▶ **TASK REQUIREMENTS**:
Take the entries that follow and return exactly the lines from the one holding "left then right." through the one holding "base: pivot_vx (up", both included. Nothing else is needed.

[Opening RECORDS FOR THIS EXERCISE section]

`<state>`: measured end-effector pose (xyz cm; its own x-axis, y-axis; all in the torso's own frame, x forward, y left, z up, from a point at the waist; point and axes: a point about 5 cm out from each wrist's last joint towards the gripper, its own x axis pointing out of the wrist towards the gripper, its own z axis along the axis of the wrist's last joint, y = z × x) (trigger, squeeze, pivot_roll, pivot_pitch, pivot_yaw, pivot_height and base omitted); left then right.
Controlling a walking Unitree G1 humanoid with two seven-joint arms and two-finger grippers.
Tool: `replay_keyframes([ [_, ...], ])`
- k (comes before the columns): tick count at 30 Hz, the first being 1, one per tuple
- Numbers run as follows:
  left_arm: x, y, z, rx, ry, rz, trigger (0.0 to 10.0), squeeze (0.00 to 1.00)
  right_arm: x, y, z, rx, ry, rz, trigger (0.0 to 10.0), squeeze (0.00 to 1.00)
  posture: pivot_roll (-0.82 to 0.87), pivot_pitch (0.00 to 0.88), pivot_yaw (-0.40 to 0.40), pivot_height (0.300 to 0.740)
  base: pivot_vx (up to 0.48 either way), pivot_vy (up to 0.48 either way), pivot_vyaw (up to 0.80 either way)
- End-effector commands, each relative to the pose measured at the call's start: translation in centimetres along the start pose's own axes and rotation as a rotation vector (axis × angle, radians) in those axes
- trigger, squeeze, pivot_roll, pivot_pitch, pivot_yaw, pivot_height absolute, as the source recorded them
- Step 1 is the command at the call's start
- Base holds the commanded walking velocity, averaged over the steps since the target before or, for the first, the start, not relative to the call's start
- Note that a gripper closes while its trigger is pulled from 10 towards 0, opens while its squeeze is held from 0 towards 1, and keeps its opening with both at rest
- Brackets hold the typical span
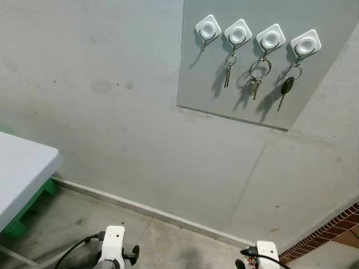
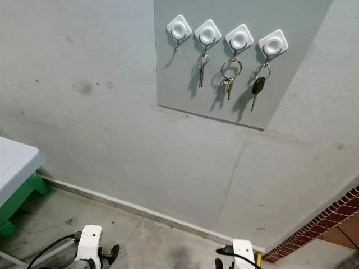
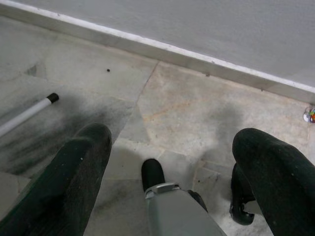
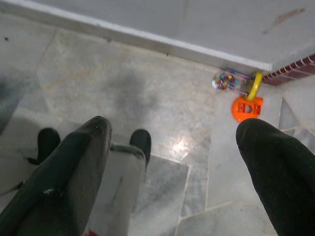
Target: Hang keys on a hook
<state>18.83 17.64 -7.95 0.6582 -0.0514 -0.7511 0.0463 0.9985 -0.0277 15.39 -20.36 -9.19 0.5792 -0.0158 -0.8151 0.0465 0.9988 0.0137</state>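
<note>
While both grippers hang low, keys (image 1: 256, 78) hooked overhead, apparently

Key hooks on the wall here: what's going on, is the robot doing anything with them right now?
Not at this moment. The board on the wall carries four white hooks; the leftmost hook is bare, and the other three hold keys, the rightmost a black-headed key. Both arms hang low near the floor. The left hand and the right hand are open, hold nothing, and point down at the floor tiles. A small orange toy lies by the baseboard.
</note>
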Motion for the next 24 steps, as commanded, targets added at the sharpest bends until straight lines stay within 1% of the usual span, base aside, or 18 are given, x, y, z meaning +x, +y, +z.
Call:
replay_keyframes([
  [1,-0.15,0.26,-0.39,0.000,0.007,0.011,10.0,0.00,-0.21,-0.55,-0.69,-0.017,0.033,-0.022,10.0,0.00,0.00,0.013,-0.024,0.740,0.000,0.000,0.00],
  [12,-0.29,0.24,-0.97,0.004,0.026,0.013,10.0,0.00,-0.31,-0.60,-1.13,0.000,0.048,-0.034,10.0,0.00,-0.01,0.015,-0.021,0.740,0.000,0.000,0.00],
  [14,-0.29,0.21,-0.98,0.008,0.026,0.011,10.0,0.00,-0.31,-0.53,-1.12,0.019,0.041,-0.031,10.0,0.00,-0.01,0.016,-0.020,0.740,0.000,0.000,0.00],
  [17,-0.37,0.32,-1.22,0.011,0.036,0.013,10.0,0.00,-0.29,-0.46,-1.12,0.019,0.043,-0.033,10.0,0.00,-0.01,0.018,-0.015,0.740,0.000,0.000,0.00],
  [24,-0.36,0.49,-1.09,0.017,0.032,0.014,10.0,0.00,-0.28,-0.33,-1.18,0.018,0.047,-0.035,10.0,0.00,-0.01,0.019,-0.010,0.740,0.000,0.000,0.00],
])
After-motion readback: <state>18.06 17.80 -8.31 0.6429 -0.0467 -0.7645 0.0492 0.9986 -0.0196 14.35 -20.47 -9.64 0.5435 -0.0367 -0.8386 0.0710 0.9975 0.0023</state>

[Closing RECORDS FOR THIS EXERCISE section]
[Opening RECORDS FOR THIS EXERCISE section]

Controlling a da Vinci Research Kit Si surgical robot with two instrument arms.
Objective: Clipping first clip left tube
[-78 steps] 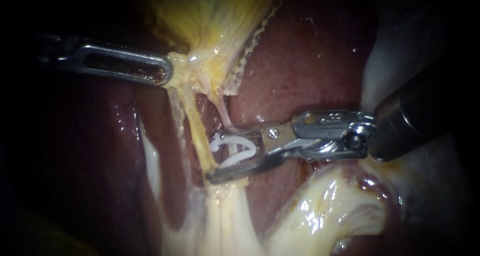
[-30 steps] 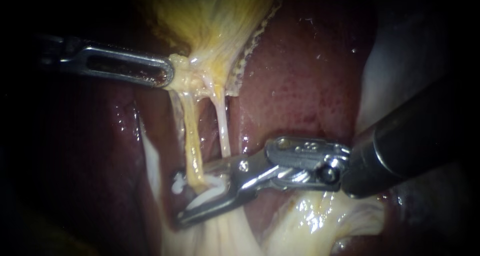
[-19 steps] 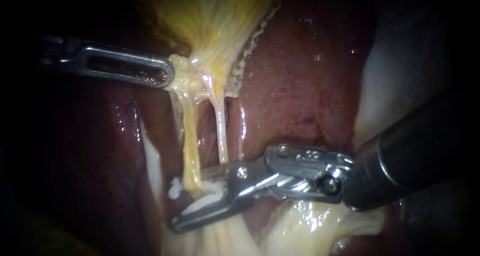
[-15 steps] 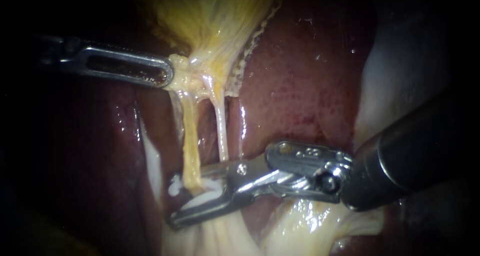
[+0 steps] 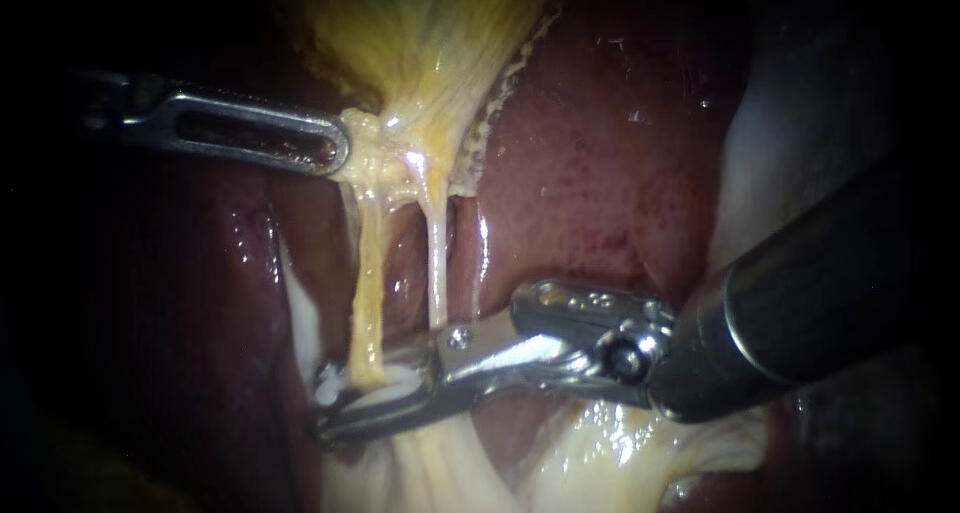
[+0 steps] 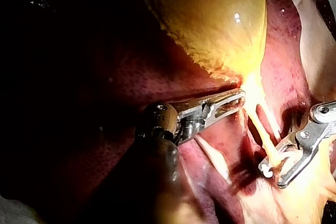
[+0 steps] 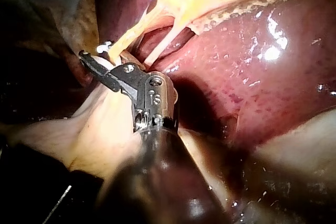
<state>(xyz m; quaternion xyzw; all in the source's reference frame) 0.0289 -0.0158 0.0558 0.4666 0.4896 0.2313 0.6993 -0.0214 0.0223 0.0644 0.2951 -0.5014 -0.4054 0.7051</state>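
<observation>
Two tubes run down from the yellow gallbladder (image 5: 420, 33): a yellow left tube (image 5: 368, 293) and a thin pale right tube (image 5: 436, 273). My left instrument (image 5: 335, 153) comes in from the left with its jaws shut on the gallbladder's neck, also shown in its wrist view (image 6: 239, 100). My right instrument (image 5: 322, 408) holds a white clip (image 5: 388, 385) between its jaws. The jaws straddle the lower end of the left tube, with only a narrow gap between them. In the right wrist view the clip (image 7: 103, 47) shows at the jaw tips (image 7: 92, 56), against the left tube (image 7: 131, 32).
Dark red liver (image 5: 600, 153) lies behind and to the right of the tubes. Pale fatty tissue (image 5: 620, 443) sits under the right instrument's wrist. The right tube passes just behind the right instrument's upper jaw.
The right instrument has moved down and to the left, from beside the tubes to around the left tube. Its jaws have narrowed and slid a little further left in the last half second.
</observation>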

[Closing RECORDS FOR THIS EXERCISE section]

▶ **EXERCISE RESPONSE**:
`<state>`: measured end-effector pose (xyz cm; its own x-axis, y-axis; all in the torso's own frame, x forward, y left, z up, from a point at the waist; point and axes: a point about 5 cm out from each wrist's last joint towards the gripper, its own x axis pointing out of the wrist towards the gripper, its own z axis along the axis of the wrist's last joint, y = z × x) (trigger, squeeze, pivot_roll, pivot_pitch, pivot_yaw, pivot_height and base omitted); left then right.
Controlling a walking Unitree G1 humanoid with two seven-joint arms and two-finger grippers.
Tool: `replay_keyframes([ [_, ...], ])`
- k (comes before the columns): tick count at 30 Hz, the first being 1, one per tuple
- Numbers run as follows:
  left_arm: x, y, z, rx, ry, rz, trigger (0.0 to 10.0), squeeze (0.00 to 1.00)
  right_arm: x, y, z, rx, ry, rz, trigger (0.0 to 10.0), squeeze (0.00 to 1.00)
  posture: pivot_roll (-0.82 to 0.87), pivot_pitch (0.00 to 0.88), pivot_yaw (-0.40 to 0.40), pivot_height (0.300 to 0.740)
  base: pivot_vx (up to 0.48 either way), pivot_vy (up to 0.48 either way), pivot_vyaw (up to 0.80 either way)

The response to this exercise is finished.